- **What the exercise asks**
Where the data below has the string "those", return the whole line.

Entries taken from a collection
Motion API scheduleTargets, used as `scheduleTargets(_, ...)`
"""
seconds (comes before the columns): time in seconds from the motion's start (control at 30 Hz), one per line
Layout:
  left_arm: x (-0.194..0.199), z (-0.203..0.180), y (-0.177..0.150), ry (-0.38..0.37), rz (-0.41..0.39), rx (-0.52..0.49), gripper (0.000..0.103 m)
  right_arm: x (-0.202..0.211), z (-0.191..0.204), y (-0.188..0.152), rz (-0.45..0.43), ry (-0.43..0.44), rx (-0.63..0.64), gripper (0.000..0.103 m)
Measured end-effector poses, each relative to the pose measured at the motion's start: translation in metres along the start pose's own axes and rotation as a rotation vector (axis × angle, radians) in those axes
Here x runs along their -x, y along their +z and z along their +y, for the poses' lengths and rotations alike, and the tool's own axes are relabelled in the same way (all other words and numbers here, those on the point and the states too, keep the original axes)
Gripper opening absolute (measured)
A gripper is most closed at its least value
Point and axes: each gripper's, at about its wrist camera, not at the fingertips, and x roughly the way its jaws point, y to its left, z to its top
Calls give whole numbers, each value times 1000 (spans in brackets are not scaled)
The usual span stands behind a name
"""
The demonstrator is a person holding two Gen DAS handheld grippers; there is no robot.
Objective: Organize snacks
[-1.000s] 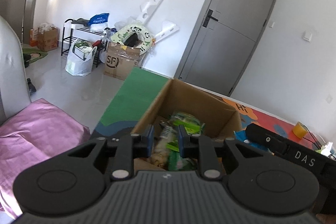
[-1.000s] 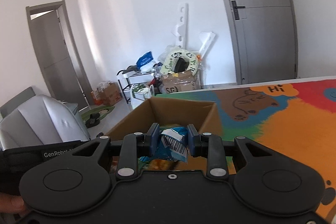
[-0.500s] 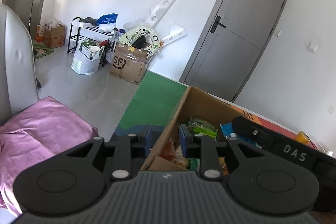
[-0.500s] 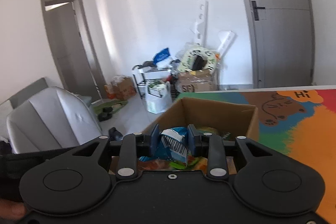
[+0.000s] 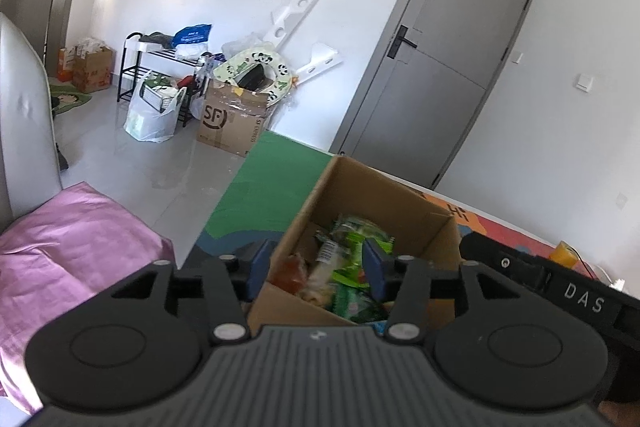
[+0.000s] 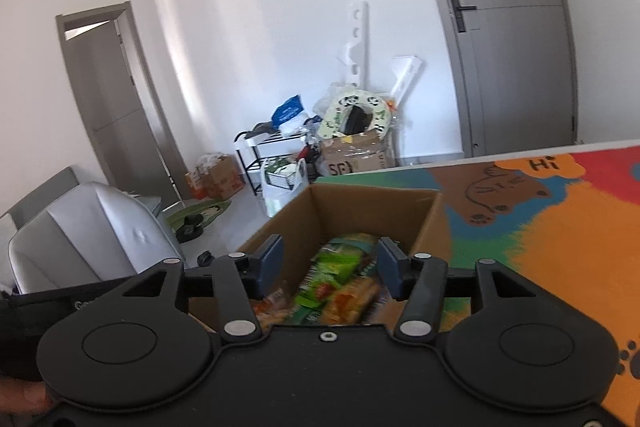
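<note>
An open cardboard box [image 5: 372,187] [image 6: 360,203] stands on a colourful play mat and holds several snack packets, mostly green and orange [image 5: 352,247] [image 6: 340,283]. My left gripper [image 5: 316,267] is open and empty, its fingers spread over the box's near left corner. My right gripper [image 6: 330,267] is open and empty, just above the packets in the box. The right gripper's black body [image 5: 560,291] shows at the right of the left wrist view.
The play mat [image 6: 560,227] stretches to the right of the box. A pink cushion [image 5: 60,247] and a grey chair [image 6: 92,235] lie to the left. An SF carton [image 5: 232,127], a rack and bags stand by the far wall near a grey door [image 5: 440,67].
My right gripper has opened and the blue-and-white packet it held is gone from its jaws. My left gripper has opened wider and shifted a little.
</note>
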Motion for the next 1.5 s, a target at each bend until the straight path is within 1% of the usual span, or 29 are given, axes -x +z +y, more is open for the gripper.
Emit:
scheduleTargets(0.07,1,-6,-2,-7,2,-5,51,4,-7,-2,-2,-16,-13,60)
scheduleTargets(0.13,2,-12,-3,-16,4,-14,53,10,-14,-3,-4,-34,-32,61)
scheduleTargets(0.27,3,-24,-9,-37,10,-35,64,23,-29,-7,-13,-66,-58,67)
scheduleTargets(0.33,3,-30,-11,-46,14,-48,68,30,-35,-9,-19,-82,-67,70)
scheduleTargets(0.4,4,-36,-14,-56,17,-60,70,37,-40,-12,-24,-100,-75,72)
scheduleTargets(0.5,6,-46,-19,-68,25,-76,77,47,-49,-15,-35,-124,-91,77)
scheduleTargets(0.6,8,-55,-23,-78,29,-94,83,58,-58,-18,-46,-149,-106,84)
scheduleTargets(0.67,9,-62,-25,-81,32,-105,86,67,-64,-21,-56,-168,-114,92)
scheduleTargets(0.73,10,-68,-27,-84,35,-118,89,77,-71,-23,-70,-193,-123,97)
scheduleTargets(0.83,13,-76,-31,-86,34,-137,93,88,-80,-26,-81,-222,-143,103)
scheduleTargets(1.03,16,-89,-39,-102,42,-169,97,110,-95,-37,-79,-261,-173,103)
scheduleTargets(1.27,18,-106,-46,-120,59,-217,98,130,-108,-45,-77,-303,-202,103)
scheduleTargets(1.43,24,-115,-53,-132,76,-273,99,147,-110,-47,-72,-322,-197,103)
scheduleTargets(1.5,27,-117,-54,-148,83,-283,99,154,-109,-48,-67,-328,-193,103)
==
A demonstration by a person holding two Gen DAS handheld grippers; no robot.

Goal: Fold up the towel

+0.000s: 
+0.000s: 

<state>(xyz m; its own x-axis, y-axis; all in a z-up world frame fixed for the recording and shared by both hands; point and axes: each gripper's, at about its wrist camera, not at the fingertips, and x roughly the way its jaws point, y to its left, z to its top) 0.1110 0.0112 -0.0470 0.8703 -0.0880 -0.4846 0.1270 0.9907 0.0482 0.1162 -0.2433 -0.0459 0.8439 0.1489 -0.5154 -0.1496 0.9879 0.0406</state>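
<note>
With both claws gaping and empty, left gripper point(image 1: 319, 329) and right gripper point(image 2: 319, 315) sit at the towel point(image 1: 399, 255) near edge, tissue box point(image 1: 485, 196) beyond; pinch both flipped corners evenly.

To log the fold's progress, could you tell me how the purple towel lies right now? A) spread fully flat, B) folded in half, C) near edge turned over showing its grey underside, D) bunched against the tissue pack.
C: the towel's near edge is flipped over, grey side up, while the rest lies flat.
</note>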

- **Result for this exercise**
Measured end-effector poses, each relative to the pose measured at the motion's start: translation in metres along the start pose's own axes and rotation as a rotation vector (axis × angle, radians) in those axes
Here x runs along their -x, y along their +z and z along their +y, for the poses' lengths and rotations alike, and the tool's own axes are relabelled in the same way (all other words and numbers here, those on the point and the states too, keep the original axes)

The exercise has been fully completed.